Optimizing Conduit - 5x the Throughput

Conduit has been a public tool for more than 3 years now. When we first started developing Conduit the goals were clear - make a simple-to-use data streaming tool that "just works". Since we started from scratch, we were following the old advice of "make it work, make it right, make it fast". We focused on getting the functionality right and picked an architecture that gave us the flexibility the project needed at the start, without focusing as much on performance.

After years of developing Conduit and operating it on our platform, running thousands of pipelines, we were finally in a place where we could, without a doubt, tick off the first two. Conduit worked correctly as set out at the start and the code was structured in a way that allowed us to easily extend its functionality. Now we found the time to focus on the last part of the advice - "make it fast".

After benchmarking and profiling the code we quickly identified the bottlenecks in Conduit's internal streaming engine. We realized that a new architecture would not only have a great impact on the throughput but also simplify the code. Win-win!

The Old Architecture: Strengths and Limitations

Let's first give you an overview of the old architecture, why we chose it in the first place and what were its limitations.

Directed Acyclic Graph (DAG)

A data pipeline is in essence a directed acyclic graph (DAG), where data is moving from one or multiple sources through one or multiple processors that process the data towards one or multiple destinations. Now, if we draw such a DAG, we can easily see that each node in the graph receives data from a previous node and passes it on to the next node. Conceptually, this perfectly fits the classic way Go encourages developers to write concurrent code, where each goroutine communicates with other nodes using a shared channel.

Here’s what a DAG could look like in a typical pipeline.

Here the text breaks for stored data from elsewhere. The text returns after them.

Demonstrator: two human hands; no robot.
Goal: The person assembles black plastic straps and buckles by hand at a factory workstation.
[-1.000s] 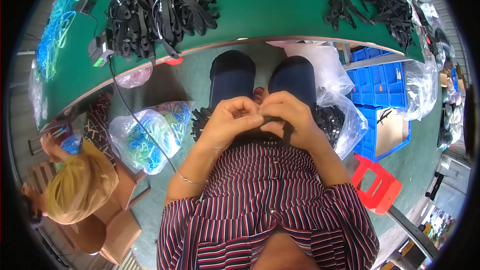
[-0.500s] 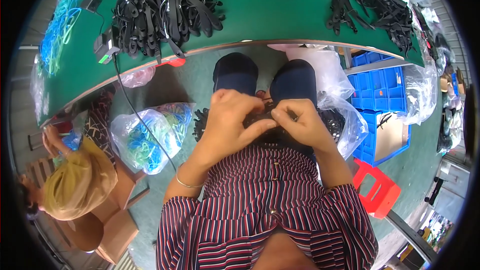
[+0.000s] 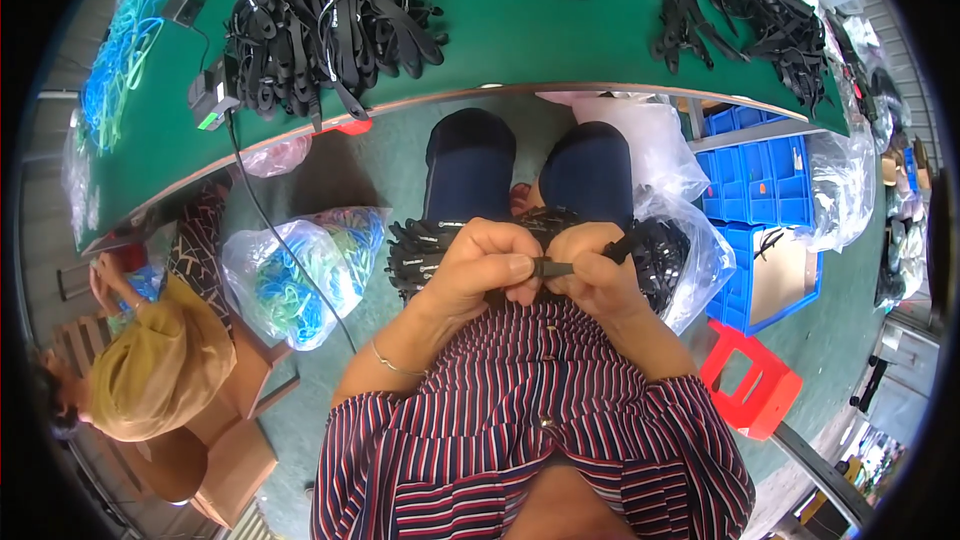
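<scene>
The left hand [image 3: 480, 265] and right hand [image 3: 590, 275] meet just above the lap, both pinching a short black strap piece [image 3: 556, 266] that runs between thumb and fingertips of each. Under the hands a heap of black straps [image 3: 425, 255] lies across the thighs, spilling right into a clear plastic bag [image 3: 690, 250]. Beyond the knees, the green table [image 3: 520, 35] carries more black strap piles [image 3: 320, 15]. To the left on the floor sits a bag of blue and green cords [image 3: 300, 275]; blue bins [image 3: 760, 175] and a red stool [image 3: 755, 385] stand right.
</scene>
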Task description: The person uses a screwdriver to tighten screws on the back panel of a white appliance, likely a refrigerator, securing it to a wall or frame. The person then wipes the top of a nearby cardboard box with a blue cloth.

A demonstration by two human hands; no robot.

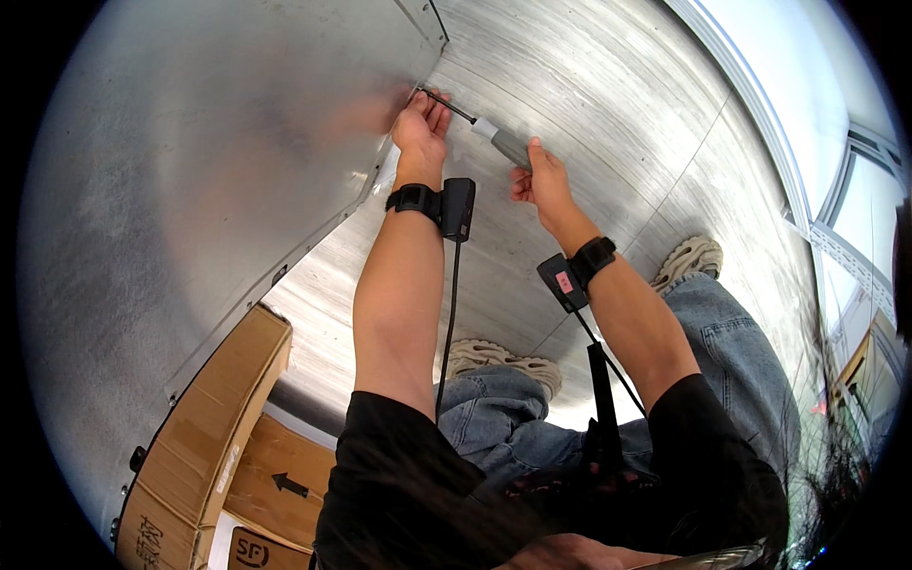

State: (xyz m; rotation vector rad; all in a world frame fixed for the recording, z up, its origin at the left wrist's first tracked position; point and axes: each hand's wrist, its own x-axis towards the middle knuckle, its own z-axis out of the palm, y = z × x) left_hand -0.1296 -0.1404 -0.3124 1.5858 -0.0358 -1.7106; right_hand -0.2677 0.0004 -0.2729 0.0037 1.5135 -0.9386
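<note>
My right hand (543, 180) is closed round the grey handle of a screwdriver (508, 147). Its thin dark shaft slants up and left to the edge of a large grey metal panel (237, 123). At that edge my left hand (423, 125) is curled up beside the shaft's tip, with the fingers behind the shaft. What the left fingers pinch, if anything, is too small to make out. The tip's contact point is partly hidden by the left fingers. The panel's shiny face carries a blurred reflection of the hand.
Brown cardboard boxes (204, 427) stand at the lower left against the panel. Black straps with small devices (458, 209) sit on both wrists, trailing cables. My shoes (503, 364) rest on the light wood-look floor (608, 114). A white-framed glass partition (760, 123) runs along the right.
</note>
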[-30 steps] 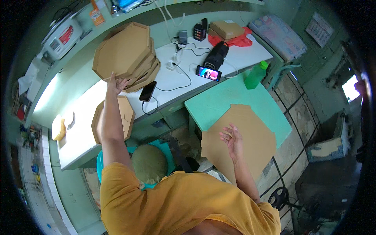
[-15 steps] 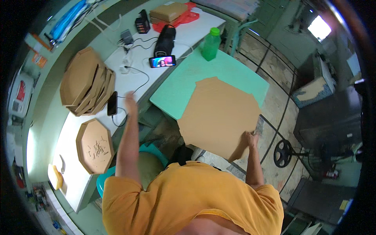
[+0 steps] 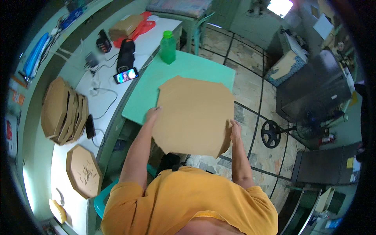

So this is exactly what we modeled in our code. Every node in the DAG was a separate goroutine that was responsible for doing one specific task. The goroutines passed data to each other using unbuffered channels. This software architecture is close to the mental model developers generally use when thinking about a data pipeline. Since we just started working on the project and didn't have a clear idea of all the features we wanted to implement in a Conduit pipeline, this seemed like a straightforward choice. It gave us the flexibility of creating different pipelines by connecting nodes together any way we pleased. In the end, we settled on the Conduit pipeline structure we all know and love today - one or multiple sources at the start, one or multiple destinations at the end, and processors that act on the whole pipeline or on a single source or destination.

The Good

This architecture made it very easy to implement two very valuable guarantees - the ordering guarantee and backpressure. Go channels already guarantee that data written to a channel by one goroutine will be received on the other end in the same order. Since we only ever had a single goroutine writing to a channel and a single goroutine reading from it, the data always flowed through the pipeline and reached the destination in the same order as it was produced by the source.

We also decided to use unbuffered channels. An unbuffered channel can only be written to if there is another goroutine reading from that channel, otherwise the writer is blocked. This essentially means that any node in the DAG can only send data to the next node if the next one is ready to receive the data. This resulted in backpressure being applied over the whole pipeline. The speed of the slowest destination thus dictated the speed of the whole pipeline, since sources would be blocked trying to send data to the next node if the last node (destination) was busy writing a record.

The fact that we used nodes also allowed us to easily implement things like parallel processors and the stream inspector. The basic building blocks did not have to change, instead, we simply adjusted the topology of the pipeline by adding additional nodes or connecting them in a different way.

The Bad

However, there were limitations to the architecture. First, to keep things simple, we made it a rule that nodes only ever operate on a single record. This allowed us to reason about our code and made it easy to make sure all records were accounted for and flushed when a pipeline was stopped. However, this also meant that batching records was off the table. This was the single biggest bottleneck of the old architecture, since processing records and sending them through channels one by one resulted in lots of handovers between goroutines. When profiling the code we noticed that the nodes spent most of the time writing or reading from a channel. Reducing this overhead was a huge opportunity for optimization.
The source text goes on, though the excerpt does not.